33話
「まったく、年の割に賢いと思ってたけれどこんな馬鹿とパーティを組んじゃってたなんてね……」
アンジーは呆れたように呟く。どうやら、ミックの言葉に根負けしたようだ。
「馬鹿なのはアンジーさんでしょ! 1人よりも2人の方が絶対勝てる確率上がりますから! それに、僕の魔法はアンジーさんにとっても役に立つから、僕とパーティを組んでくれたんでしょ!」
「分かった分かった! 奴の所まで2人で行くよ。ただし、道中の魔物相手に傷を負う様な事があったら、すぐに町に戻って貰うからね!」
2人はドラゴン討伐に向けて北の山を目指す事にした。道中、アンジーはミックに、ドラゴンと戦う際の作戦を説明した。
「それで、本当に勝てるでしょうか?」
「用意した道具で出来るのはその作戦が一番だね。そこに、あんたの魔法でサポートしてもらう。分かったかい?」
「分かりました。僕は魔法で、アンジーさんのサポートを精いっぱい頑張ります!」
ミックが張り切って声を出す。元々アンジーが1人で戦うための作戦を、彼の魔法で成功率を上げるという計画になった。後は実際にドラゴンと戦って、全ては結果次第だった。
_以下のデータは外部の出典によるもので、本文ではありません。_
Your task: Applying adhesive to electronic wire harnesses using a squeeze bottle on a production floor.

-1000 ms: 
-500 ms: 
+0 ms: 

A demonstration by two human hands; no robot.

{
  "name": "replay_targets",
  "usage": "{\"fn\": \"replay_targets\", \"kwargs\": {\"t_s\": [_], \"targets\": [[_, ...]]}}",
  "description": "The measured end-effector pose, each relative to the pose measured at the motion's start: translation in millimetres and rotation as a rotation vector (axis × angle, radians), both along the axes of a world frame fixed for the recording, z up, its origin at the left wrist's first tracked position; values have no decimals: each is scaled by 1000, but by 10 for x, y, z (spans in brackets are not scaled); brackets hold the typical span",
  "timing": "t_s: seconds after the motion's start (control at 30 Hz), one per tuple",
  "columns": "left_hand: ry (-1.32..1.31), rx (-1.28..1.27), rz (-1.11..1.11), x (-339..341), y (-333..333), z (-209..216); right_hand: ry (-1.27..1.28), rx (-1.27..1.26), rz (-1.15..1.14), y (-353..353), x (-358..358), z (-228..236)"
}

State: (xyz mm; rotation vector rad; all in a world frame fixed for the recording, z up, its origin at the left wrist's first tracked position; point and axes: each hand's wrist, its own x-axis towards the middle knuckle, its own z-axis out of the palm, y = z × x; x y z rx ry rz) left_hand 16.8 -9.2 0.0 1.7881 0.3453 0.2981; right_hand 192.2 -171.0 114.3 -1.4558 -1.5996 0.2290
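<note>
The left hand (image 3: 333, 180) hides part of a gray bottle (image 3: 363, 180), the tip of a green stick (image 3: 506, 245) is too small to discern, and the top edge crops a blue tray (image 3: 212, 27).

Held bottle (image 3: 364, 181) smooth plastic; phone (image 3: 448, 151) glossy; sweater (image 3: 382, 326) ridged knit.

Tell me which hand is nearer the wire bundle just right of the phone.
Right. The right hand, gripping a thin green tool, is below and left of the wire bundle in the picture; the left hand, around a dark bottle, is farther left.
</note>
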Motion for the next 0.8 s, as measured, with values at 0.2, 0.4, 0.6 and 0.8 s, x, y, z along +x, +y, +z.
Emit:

北の山の麓、かつて集落があった空間がある。ここがかつてミックの故郷の村だったのだろう。ミックが僅かな記憶を頼りに、ここにあった村の様子を思い描く。両親の顔が僅かに記憶の片隅にあった。その2人が自分を愛おしそうに見つめている。その両親も今はもういない。
「気を付けな、魔物が来るよ」
ミックは気づくと、ゴブリンの群れが数匹こちらに向かって、牙を剥き出しながら襲い掛かってくる。普段であれば先に気づかれても、警戒してゆっくり近づいてくるか奇襲をかけようと物陰に隠れるかするのに、まるで飢えた獣の様によだれを垂らしながら我を忘れて一直線に向かってくる。
ドラゴンの影響で魔物が凶暴化するというのは本当らしい。
「来るよ。こうなったら一撃で即死させないと、腕が無くなろうが足が切れようが痛みを感じないように襲ってくるからね!」
アンジーが武器を取り出した。普段の幅広の大剣と違い、細身で刀身が蛇のようにうねった奇妙な長剣だった。これも対ドラゴン戦に用意した装備の一つなのだろう。
飛び掛かってきたゴブリンを、まるでかまいたちの様に素早い斬撃で首を飛ばす。軽く鋭い切れ味の一品で、かつて呼ばれた疾風のアンジーを思い起こさせるような剣捌きだった。
ミックが手伝う間もなく、彼女一人でゴブリンの群れは一瞬にして全滅させた。しかし、魔物の唸り声が四方八方から聞こえてくる。
「こんな奴らに構ってる暇はない。一気に駆け抜けるよ!」
「は、はい!」
そう言って駆けだすアンジーの後をミックがついて行く。